* **Brief**
Using the records that follow, copy every line containing the word "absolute".

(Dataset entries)

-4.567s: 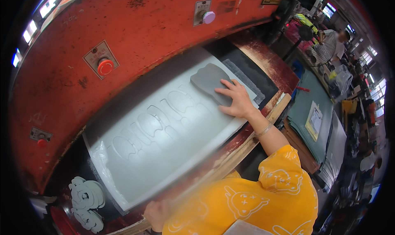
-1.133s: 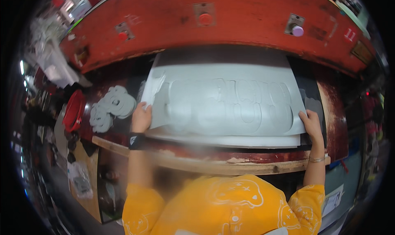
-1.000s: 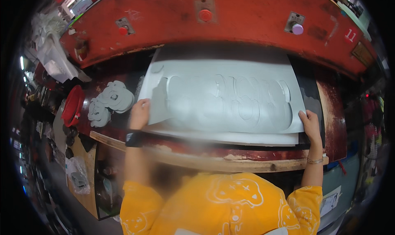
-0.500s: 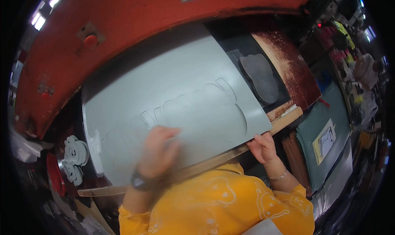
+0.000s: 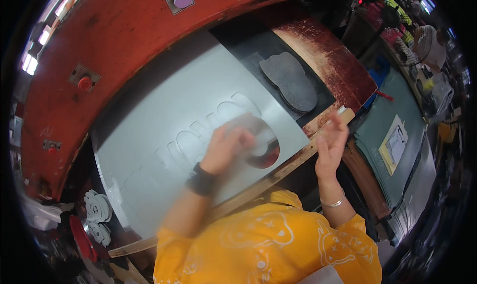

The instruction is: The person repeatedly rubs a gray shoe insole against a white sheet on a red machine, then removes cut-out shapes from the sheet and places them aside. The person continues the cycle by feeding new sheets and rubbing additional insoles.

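A large pale grey sheet (image 5: pixel 164 110) lies on the bench, with curved outlines cut into it. Over its right part, my left hand (image 5: pixel 228 147) is closed and blurred, its fingers on a grey cut-out piece (image 5: pixel 258 126) that is lifting away. Where the piece came from, a rounded hole shows the dark red bench top (image 5: pixel 271 154) beneath. My right hand (image 5: pixel 332 147) is raised beside the sheet's right corner, above the wooden edge strip (image 5: pixel 293 167). Its fingers are apart and hold nothing.
A dark grey sole-shaped plate (image 5: pixel 290 82) rests on a black mat (image 5: pixel 238 30) beyond the sheet. The red machine beam (image 5: pixel 124 45) with buttons spans the far side. Grey cut-outs (image 5: pixel 98 207) are stacked at left. Green sheets (image 5: pixel 397 110) stand at right.
My left hand has moved right and pulled a piece up, baring a hole in the sheet. My right hand has let go of the sheet's edge and risen. The view has shifted.
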The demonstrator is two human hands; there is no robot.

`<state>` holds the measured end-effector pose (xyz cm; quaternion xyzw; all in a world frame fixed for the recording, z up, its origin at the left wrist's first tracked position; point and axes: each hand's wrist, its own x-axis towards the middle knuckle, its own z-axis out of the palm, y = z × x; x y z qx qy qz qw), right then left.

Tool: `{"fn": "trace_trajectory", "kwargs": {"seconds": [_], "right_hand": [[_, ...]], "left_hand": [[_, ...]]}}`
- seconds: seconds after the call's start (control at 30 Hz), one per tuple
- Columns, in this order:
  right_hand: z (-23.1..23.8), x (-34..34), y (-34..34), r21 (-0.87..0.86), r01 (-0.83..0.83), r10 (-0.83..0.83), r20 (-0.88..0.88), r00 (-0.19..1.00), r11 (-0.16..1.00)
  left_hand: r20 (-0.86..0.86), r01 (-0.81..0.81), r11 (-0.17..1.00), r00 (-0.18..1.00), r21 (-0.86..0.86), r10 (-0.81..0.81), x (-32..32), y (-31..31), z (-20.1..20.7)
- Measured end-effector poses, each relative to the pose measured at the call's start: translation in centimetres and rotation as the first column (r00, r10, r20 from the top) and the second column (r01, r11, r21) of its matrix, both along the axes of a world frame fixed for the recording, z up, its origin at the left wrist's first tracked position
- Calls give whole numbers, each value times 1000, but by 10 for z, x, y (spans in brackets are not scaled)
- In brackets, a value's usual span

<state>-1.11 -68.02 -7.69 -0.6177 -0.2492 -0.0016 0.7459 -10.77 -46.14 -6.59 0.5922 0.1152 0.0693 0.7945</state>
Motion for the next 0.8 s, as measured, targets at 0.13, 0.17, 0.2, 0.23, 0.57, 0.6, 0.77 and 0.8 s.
{"fn": "trace_trajectory", "kwargs": {"seconds": [0.13,0.17,0.2,0.23,0.57,0.6,0.77,0.8], "right_hand": [[13,-4,21,-650,14,457,549,699,760],[11,-7,29,-665,16,482,558,676,747],[8,-12,38,-725,14,535,520,666,688],[3,-15,43,-832,-4,623,412,665,555],[-12,-13,37,-823,-77,623,362,694,563],[-12,-12,38,-825,-76,625,361,693,561],[-14,-14,38,-814,-92,624,362,692,574],[-15,-14,38,-811,-92,622,366,692,578]], "left_hand": [[-22,52,983,998,-177,-57,4,18,-4],[-28,-10,979,1000,-205,4,6,25,0],[-12,-45,971,999,-235,43,7,38,8],[-69,-136,963,990,-232,123,8,51,18],[388,-309,945,888,109,246,-25,148,162],[375,-213,948,920,238,112,-33,150,171],[39,-39,337,999,941,7,-67,86,105],[43,-7,324,994,946,-104,-71,65,83]]}}
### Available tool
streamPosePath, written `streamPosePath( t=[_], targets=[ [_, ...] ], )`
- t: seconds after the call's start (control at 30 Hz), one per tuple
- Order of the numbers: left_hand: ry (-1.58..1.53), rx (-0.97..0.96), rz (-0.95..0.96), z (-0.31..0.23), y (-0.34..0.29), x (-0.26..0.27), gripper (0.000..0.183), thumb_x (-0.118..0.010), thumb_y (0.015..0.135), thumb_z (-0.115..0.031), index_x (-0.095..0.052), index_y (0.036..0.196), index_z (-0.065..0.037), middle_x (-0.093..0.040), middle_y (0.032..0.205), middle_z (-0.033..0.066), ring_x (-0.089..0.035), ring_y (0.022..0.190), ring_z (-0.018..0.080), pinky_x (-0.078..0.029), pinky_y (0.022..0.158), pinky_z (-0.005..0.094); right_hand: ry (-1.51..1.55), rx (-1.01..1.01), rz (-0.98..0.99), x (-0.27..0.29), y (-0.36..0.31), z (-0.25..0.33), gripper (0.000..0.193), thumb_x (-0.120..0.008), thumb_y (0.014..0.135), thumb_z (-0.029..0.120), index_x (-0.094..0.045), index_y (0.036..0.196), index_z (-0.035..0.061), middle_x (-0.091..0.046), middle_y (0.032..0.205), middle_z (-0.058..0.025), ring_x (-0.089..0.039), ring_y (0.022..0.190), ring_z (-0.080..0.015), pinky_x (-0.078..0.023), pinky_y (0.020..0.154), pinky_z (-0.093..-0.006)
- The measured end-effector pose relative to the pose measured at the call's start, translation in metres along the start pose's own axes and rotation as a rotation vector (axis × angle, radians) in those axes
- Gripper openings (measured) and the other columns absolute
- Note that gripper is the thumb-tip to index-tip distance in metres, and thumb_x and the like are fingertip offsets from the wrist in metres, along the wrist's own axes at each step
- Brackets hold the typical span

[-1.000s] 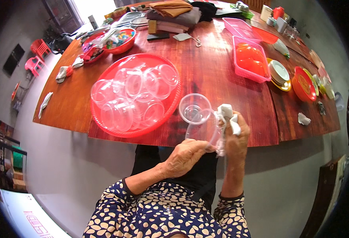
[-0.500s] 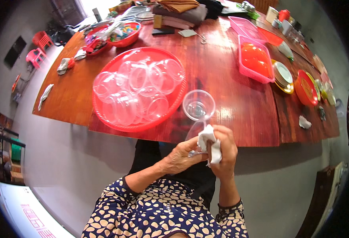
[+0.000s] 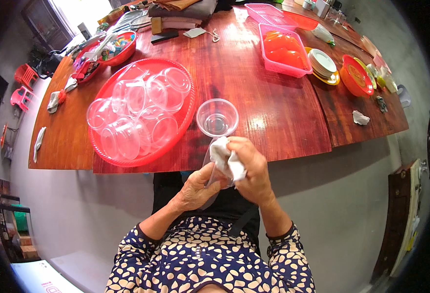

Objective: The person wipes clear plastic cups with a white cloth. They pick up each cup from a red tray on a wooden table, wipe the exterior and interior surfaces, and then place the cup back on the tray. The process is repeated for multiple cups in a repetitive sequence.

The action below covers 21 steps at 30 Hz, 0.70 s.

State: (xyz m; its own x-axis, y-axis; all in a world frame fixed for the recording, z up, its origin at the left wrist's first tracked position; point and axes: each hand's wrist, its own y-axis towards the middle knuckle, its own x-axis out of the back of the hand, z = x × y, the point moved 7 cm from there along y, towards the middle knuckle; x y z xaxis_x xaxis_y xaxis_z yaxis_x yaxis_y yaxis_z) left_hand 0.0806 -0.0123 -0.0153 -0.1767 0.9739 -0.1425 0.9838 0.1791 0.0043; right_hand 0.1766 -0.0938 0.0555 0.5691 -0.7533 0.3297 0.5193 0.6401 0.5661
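Observation:
My left hand (image 3: pixel 195 189) grips a clear plastic cup (image 3: pixel 208 158) in front of the table edge, tilted and partly hidden by fingers and cloth. My right hand (image 3: pixel 251 168) is closed on a crumpled white cloth (image 3: pixel 228 160), pressed against the cup's rim. Just beyond the hands, a second clear plastic cup (image 3: pixel 217 118) stands on the table near its front edge. To its left lies a round red plastic tray (image 3: pixel 187 110), holding a heap of clear cups (image 3: pixel 136 96) lying at various angles.
The reddish wooden table (image 3: pixel 278 117) carries red baskets (image 3: pixel 122 57) at far left and folded cloths (image 3: pixel 180 10) at the back. On the right are a pink basket (image 3: pixel 285 72) with red bowls, stacked white plates (image 3: pixel 323 63), an orange basin (image 3: pixel 356 78) and a crumpled tissue (image 3: pixel 360 117).
The view has swung right, so the table's things sit farther left. My right hand has turned the cloth over the cup's rim; my left hand still holds the cup.

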Motion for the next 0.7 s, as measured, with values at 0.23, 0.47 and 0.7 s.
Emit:
streamPosePath(
  t=[0.23, 0.47, 0.7],
  targets=[
    [0.014, -0.254, -0.024, -0.022, -0.005, 0.003, 0.032, -0.061, 0.085, 0.006, -0.056, 0.115, -0.004, -0.055, 0.118, 0.0043, -0.051, 0.108, 0.0111, -0.044, 0.092, 0.0281, -0.278, 0.342, -0.023, -0.010, -0.016, 0.042, 0.030, -0.069, 0.070, 0.009, -0.059, 0.097, 0.0015, -0.059, 0.109, -0.0160, -0.059, 0.103, -0.0336, -0.048, 0.089, -0.0439],
    [0.003, -0.246, 0.306, -0.055, -0.007, -0.024, 0.005, -0.063, 0.086, 0.000, -0.058, 0.083, 0.000, -0.052, 0.131, 0.0238, -0.045, 0.128, 0.0307, -0.038, 0.103, 0.0415, 0.660, -0.393, 0.133, 0.009, 0.011, -0.024, 0.017, -0.054, 0.091, 0.002, -0.057, 0.107, -0.0027, -0.059, 0.105, -0.0084, -0.062, 0.088, -0.0131, -0.054, 0.076, -0.0266],
    [-0.784, -0.177, 0.049, -0.041, 0.008, 0.004, 0.004, -0.055, 0.092, -0.005, -0.051, 0.092, -0.007, -0.040, 0.140, 0.0266, -0.051, 0.121, 0.0339, -0.049, 0.093, 0.0405, 0.690, -0.471, -0.337, -0.001, -0.024, -0.045, 0.025, -0.051, 0.093, 0.005, -0.054, 0.117, -0.0015, -0.063, 0.102, -0.0109, -0.062, 0.093, -0.0170, -0.052, 0.078, -0.0286]
  ],
)
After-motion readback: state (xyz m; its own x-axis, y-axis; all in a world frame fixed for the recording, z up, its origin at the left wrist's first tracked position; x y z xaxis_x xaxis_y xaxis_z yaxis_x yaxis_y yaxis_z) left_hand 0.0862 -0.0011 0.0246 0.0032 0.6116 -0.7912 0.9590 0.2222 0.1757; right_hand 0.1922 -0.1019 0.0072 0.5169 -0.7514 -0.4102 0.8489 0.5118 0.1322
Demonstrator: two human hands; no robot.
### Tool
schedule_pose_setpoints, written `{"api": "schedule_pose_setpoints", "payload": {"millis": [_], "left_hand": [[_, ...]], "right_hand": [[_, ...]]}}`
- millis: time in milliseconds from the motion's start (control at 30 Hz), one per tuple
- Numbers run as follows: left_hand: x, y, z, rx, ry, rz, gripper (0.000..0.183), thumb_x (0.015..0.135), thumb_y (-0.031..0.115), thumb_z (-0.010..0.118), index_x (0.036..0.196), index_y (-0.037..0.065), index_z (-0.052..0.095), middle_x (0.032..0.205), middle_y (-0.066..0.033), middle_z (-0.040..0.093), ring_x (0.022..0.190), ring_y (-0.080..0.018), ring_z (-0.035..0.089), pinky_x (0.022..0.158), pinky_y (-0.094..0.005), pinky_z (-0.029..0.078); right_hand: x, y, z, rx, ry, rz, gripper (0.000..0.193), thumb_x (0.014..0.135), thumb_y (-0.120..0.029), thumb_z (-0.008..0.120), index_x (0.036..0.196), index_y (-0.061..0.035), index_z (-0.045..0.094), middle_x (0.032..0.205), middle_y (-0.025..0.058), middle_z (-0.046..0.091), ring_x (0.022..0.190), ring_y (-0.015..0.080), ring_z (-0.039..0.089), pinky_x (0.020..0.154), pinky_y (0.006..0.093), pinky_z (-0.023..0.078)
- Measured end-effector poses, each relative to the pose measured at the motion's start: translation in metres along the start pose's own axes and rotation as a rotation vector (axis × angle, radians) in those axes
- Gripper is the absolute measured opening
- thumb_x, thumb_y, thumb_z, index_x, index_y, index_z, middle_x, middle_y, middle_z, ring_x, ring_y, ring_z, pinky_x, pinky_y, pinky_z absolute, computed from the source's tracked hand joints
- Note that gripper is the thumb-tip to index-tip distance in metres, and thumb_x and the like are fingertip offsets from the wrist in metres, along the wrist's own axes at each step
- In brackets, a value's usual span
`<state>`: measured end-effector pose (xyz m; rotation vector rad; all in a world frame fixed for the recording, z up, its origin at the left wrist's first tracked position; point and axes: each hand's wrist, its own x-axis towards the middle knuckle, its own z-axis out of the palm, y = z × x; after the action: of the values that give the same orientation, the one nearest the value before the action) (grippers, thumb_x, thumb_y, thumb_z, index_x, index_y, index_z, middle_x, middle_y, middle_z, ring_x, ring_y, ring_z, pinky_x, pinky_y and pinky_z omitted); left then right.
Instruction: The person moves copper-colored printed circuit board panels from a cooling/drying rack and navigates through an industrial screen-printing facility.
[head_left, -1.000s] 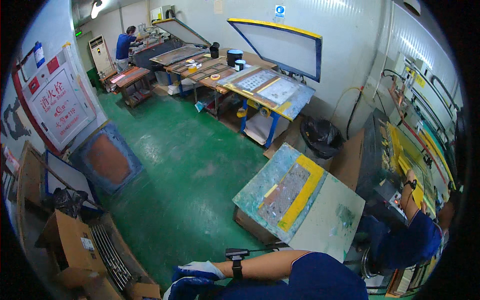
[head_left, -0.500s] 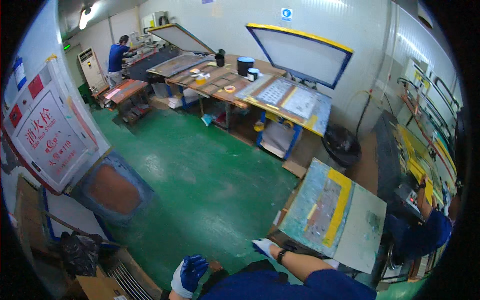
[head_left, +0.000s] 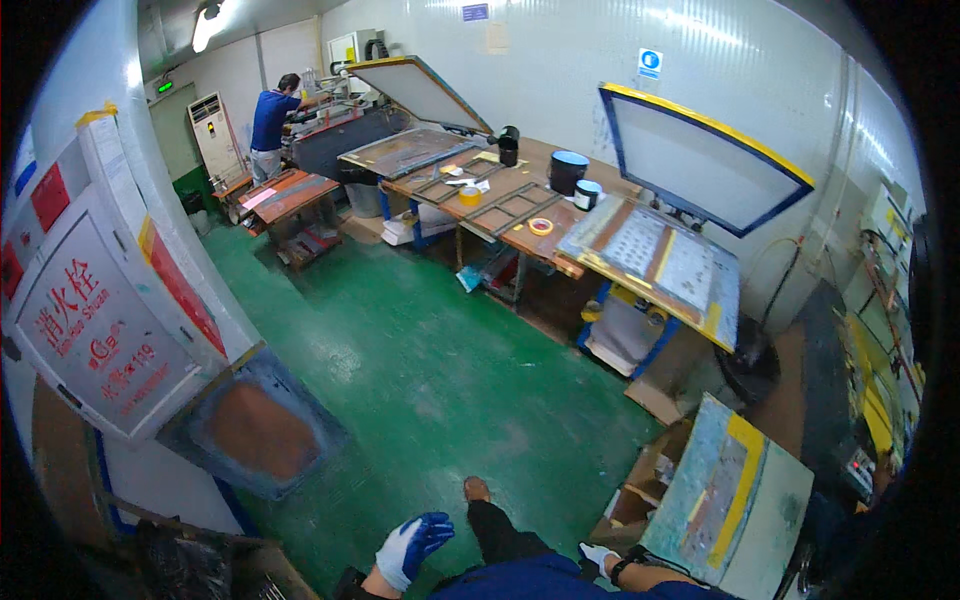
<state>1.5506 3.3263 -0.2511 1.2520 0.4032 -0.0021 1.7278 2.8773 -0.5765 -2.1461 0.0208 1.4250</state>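
Note:
My left hand (head_left: 413, 550), in a white glove with blue-coated fingers, is held out over the green floor. Its fingers are extended and nothing shows in them. Low at the right, my right hand (head_left: 600, 560) is gloved in white, with a dark band on the wrist. Its fingers look loosely stretched, and I see nothing held. Nearest to it is the stained work table (head_left: 735, 500) with yellow tape along its top; I cannot tell whether they touch. Below the tabletop, an open shelf (head_left: 640, 485) holds odds and ends.
A long bench (head_left: 520, 225) along the wall carries tubs, tape rolls and a raised screen frame (head_left: 705, 160). At left stand a white cabinet (head_left: 110, 320) and a brown-centred blue-grey panel (head_left: 260, 430). A black bin (head_left: 750, 372) sits at right. A co-worker (head_left: 270, 125) stands at the back.
My view has swung left and I have stepped forward; one foot now shows ahead. The stained table sits further right and lower. My right hand is lower beside it.

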Motion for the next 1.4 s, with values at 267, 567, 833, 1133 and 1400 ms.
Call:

* **Your response**
- Gripper openings (measured) and the other columns absolute
- Gripper is the absolute measured opening
- thumb_x, thumb_y, thumb_z, index_x, index_y, index_z, middle_x, middle_y, middle_z, ring_x, ring_y, ring_z, pinky_x, pinky_y, pinky_z absolute, computed from the source's tracked hand joints

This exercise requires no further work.